I wonder if a better solution would be to change xfs_reflink_unshare
only to try to clear the reflink iflag if offset/len cover the entire
file? It's a pity we can't set time budgets on fallocate requests.
--D
> Signed-off-by: Wengang Wang <wen.gang.wang@oracle.com>
> ---
> spaceman/defrag.c | 174 +++++++++++++++++++++++++++++++++++++++++++++-
> 1 file changed, 172 insertions(+), 2 deletions(-)
>
> diff --git a/spaceman/defrag.c b/spaceman/defrag.c
> index f8e6713c..b5c5b187 100644
> --- a/spaceman/defrag.c
> +++ b/spaceman/defrag.c
> @@ -327,6 +327,155 @@ defrag_fs_limit_hit(int fd)

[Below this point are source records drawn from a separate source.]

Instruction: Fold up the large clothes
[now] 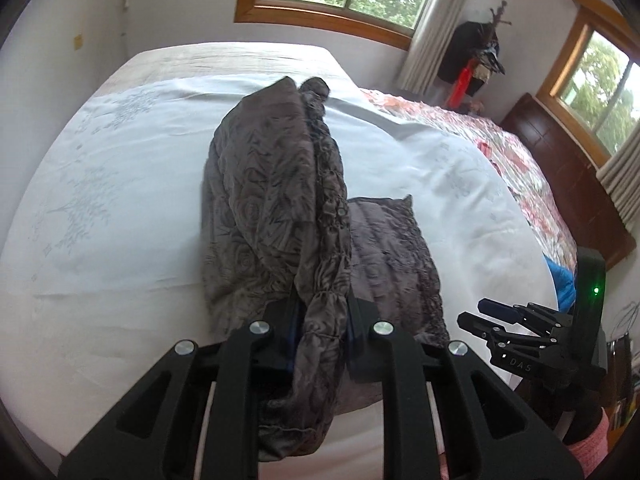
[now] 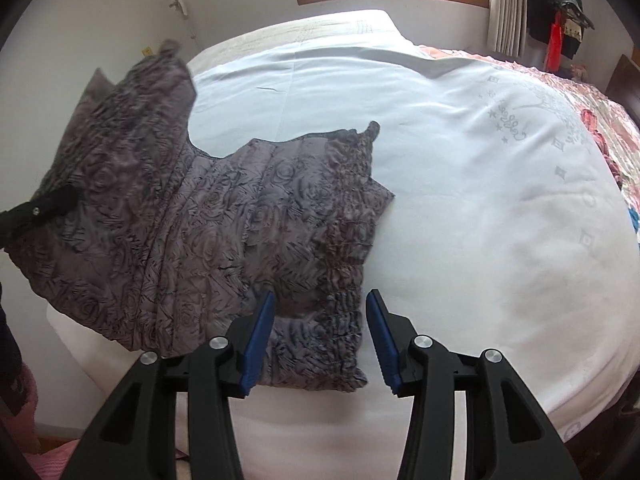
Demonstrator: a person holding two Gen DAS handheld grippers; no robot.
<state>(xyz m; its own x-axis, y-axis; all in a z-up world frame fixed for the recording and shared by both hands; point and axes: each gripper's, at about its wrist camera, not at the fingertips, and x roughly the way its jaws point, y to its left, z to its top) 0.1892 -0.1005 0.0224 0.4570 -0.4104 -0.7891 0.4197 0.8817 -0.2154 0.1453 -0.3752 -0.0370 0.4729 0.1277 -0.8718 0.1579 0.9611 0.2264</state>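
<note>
While the left gripper (image 1: 320, 320) pinches the rose-embossed grey garment (image 2: 224, 216), the right gripper (image 2: 320, 336) gapes empty.

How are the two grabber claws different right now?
The left gripper is pinched shut on a bunched edge of the grey garment, lifting it off the bed; the right gripper holds nothing. The left's blue pads are buried in cloth; the right's stand apart, bare, above the garment's lower corner. Both are black with blue pads.

White embroidered bedsheet (image 2: 460, 184) lies bare right of the grey rose-patterned quilted garment (image 2: 208, 220), open to my passing; the garment's lifted fold (image 1: 280, 184) blocks my left side.
</note>
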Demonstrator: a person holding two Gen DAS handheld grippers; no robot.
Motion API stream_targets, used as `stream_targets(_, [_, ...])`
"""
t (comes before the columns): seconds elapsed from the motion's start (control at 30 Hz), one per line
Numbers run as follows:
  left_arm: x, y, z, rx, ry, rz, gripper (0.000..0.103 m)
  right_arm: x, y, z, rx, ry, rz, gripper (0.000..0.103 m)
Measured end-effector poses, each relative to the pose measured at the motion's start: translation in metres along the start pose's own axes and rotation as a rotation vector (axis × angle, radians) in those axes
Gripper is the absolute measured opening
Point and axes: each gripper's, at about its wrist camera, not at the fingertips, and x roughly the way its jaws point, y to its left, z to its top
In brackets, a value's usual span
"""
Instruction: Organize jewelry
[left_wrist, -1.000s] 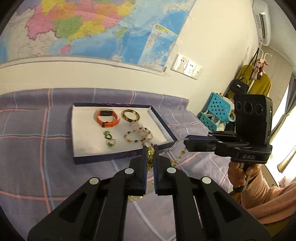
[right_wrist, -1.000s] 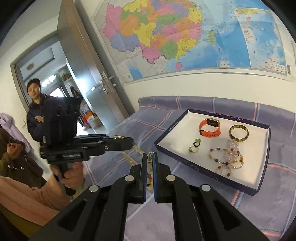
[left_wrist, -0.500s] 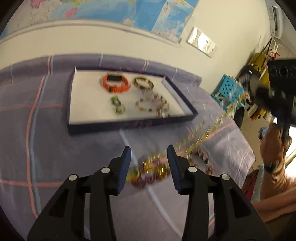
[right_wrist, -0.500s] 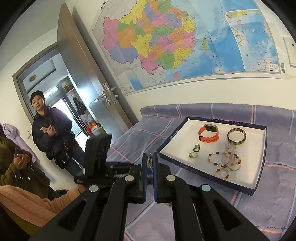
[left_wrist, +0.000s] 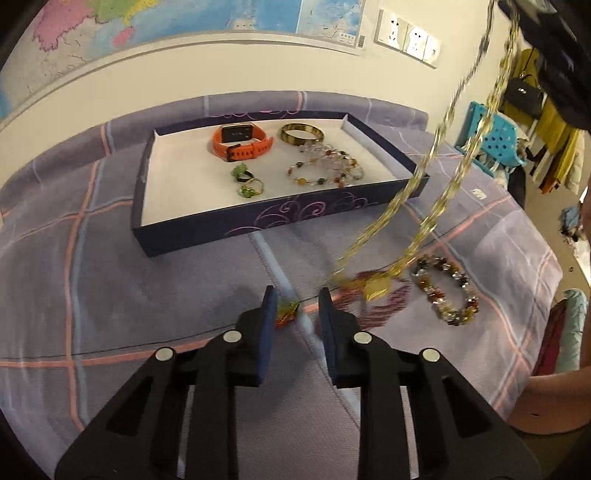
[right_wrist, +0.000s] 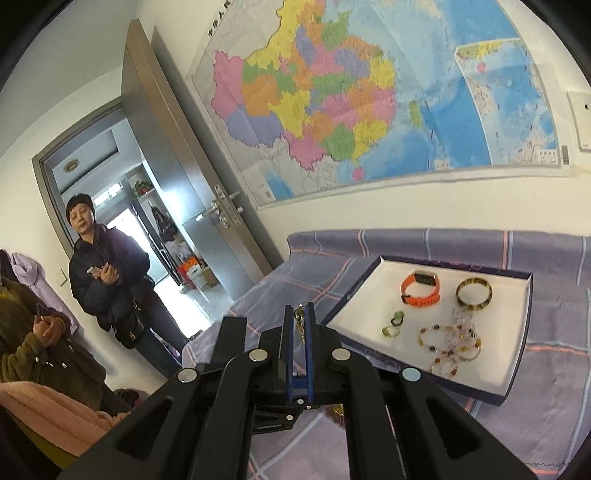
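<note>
A navy tray (left_wrist: 280, 218) with a white floor lies on the purple bedspread. It holds an orange watch (left_wrist: 242, 142), a brown bangle (left_wrist: 302, 133), two green rings (left_wrist: 247, 182) and beaded bracelets (left_wrist: 328, 170). My right gripper (right_wrist: 300, 317) is shut on a gold chain necklace (left_wrist: 436, 177). The necklace hangs down from the upper right, its pendant (left_wrist: 375, 290) just above the bed. My left gripper (left_wrist: 295, 306) is open and empty over the bed, with a small orange-green piece (left_wrist: 286, 312) between its fingers. A beaded bracelet (left_wrist: 445, 295) lies at the right.
The tray also shows in the right wrist view (right_wrist: 517, 369). A person (right_wrist: 107, 280) stands in the doorway at the left. A blue plastic stool (left_wrist: 491, 136) stands beyond the bed's right edge. A wall with a map is behind the bed.
My left gripper opened and let go of the necklace. My right gripper rose with the chain, which now hangs from it alone. The left gripper dropped lower towards the bed.
</note>
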Motion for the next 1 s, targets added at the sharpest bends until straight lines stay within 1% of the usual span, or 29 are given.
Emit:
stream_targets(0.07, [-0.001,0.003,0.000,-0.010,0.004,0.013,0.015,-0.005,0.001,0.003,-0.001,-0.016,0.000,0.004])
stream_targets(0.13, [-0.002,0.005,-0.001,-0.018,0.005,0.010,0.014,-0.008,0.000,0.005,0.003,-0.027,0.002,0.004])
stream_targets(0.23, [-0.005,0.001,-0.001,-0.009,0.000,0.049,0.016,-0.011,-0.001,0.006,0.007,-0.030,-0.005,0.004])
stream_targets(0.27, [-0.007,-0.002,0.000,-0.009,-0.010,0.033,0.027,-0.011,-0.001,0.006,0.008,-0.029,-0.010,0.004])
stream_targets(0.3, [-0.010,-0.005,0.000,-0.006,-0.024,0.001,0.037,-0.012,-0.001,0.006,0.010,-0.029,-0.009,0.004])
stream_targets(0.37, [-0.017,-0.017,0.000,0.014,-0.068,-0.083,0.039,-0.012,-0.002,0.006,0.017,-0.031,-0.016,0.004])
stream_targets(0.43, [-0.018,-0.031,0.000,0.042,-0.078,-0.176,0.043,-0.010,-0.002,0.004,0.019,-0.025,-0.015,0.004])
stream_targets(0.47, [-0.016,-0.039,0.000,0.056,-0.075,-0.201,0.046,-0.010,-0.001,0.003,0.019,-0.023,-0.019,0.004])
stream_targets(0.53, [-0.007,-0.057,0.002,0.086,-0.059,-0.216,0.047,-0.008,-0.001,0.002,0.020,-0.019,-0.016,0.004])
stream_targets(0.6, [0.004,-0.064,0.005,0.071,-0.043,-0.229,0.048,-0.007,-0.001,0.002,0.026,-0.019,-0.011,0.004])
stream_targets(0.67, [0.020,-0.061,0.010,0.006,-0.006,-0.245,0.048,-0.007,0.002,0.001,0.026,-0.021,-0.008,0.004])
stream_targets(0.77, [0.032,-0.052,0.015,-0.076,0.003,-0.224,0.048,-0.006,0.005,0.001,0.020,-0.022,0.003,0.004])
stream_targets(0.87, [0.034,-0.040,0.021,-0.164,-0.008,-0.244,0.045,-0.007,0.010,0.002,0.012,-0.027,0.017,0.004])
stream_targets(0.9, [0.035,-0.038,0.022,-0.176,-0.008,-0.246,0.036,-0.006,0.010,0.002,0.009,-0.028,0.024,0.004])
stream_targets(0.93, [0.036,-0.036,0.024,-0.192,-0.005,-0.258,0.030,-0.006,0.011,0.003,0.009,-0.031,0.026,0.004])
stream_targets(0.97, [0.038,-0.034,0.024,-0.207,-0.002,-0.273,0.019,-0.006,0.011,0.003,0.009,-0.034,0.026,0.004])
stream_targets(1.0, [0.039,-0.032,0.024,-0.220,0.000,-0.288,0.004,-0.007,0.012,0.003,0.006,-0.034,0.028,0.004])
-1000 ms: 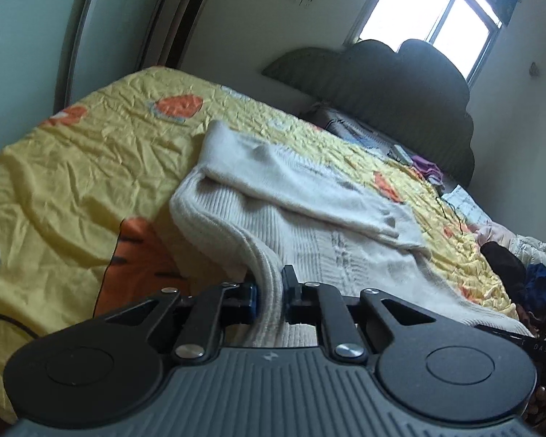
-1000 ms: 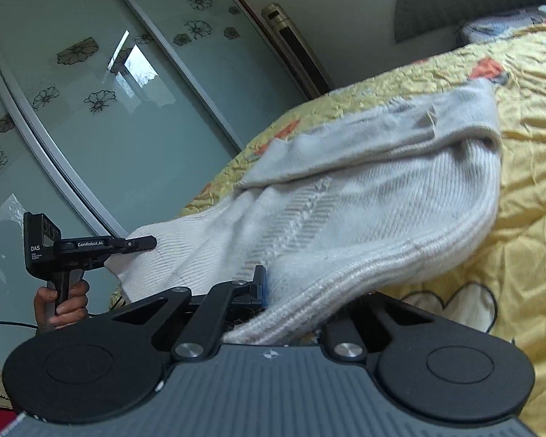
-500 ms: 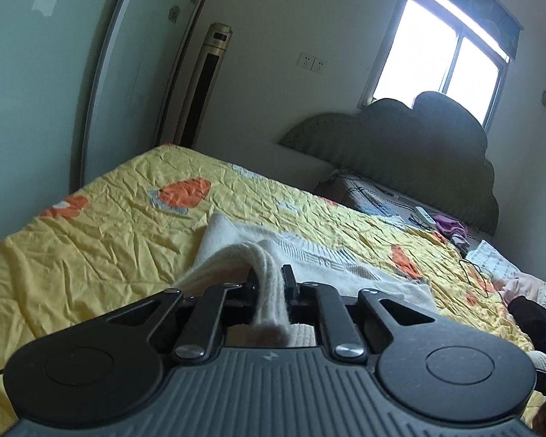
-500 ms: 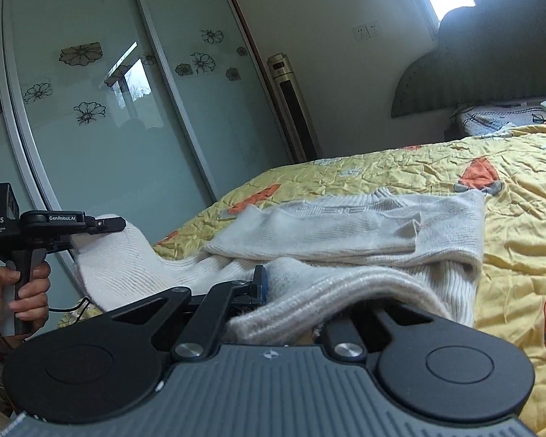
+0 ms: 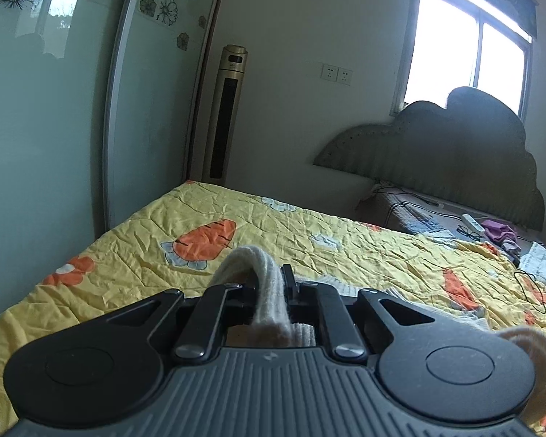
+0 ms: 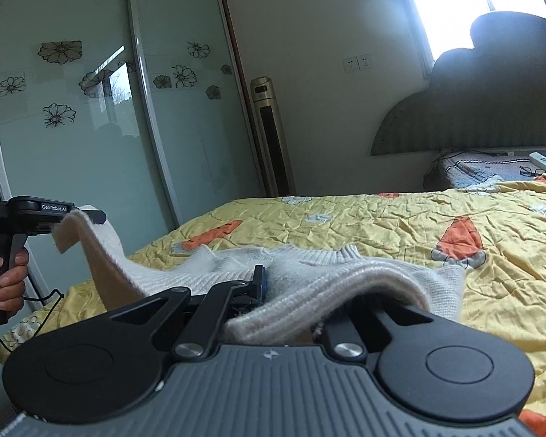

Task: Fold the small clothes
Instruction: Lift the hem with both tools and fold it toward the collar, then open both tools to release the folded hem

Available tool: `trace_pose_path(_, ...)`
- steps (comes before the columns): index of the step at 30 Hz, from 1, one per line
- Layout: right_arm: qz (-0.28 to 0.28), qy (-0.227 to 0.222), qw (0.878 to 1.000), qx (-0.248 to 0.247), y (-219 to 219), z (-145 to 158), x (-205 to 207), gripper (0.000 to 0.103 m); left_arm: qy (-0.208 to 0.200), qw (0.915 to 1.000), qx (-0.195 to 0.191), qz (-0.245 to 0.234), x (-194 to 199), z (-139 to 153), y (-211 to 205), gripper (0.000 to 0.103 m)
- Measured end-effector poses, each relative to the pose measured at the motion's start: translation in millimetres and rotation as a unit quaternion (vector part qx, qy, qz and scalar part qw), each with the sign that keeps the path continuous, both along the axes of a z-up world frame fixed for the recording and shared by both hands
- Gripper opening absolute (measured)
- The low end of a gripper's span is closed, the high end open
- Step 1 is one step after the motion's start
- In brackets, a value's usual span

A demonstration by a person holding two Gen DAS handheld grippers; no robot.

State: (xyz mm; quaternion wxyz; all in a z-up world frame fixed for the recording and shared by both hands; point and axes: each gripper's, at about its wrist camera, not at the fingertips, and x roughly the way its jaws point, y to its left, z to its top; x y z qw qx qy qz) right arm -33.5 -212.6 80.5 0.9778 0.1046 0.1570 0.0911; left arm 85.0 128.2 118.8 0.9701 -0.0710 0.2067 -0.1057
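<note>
A cream knitted sweater [image 6: 345,284] lies partly on the yellow bed cover, its near hem lifted off it. My left gripper [image 5: 273,291] is shut on one hem corner of the sweater [image 5: 269,291]; it also shows in the right wrist view [image 6: 87,216], held up at the left with the knit hanging from it. My right gripper [image 6: 291,291] is shut on the other hem corner, and the knit drapes over its right finger and hides it. The far part of the sweater rests on the bed.
The bed [image 5: 345,247] has a yellow cover with orange carrot prints. Glass wardrobe doors [image 6: 91,127] stand at the left, a tower fan [image 5: 225,116] in the corner, a dark headboard [image 5: 455,153] at the back. Glasses, a remote and clothes lie near the headboard.
Both grippers have risen with the sweater's hem. The views now look level across the bed, and less of the sweater lies flat.
</note>
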Motion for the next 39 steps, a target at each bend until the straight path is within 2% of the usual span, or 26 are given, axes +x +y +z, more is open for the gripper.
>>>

> return statfs_s.f_bsize * statfs_s.f_bavail < g_limit_free_bytes;
> }
>
> +static bool g_enable_first_ext_share = true;
> +
> +static int
> +defrag_get_first_real_ext(int fd, struct getbmapx *mapx)
> +{
> + int err;
> +
> + while (1) {
> + err = defrag_get_next_extent(fd, mapx);
> + if (err)
> + break;
> +
> + defrag_move_next_extent();
> + if (!(mapx->bmv_oflags & BMV_OF_PREALLOC))
> + break;
> + }
> + return err;
> +}
> +
> +static __u64 g_share_offset = -1ULL;
> +static __u64 g_share_len = 0ULL;
> +#define SHARE_MAX_SIZE 32768 /* 32KiB */
> +
> +/* share the first real extent with scrach */
> +static void
> +defrag_share_first_extent(int defrag_fd, int scratch_fd)
> +{
> +#define OFFSET_1PB 0x4000000000000LL
> + struct file_clone_range clone;
> + struct getbmapx mapx;
> + int err;
> +
> + if (g_enable_first_ext_share == false)
> + return;
> +
> + err = defrag_get_first_real_ext(defrag_fd, &mapx);
> + if (err)
> + return;
> +
> + clone.src_fd = defrag_fd;
> + clone.src_offset = mapx.bmv_offset * 512;
> + clone.src_length = mapx.bmv_length * 512;
> + /* shares at most SHARE_MAX_SIZE length */
> + if (clone.src_length > SHARE_MAX_SIZE)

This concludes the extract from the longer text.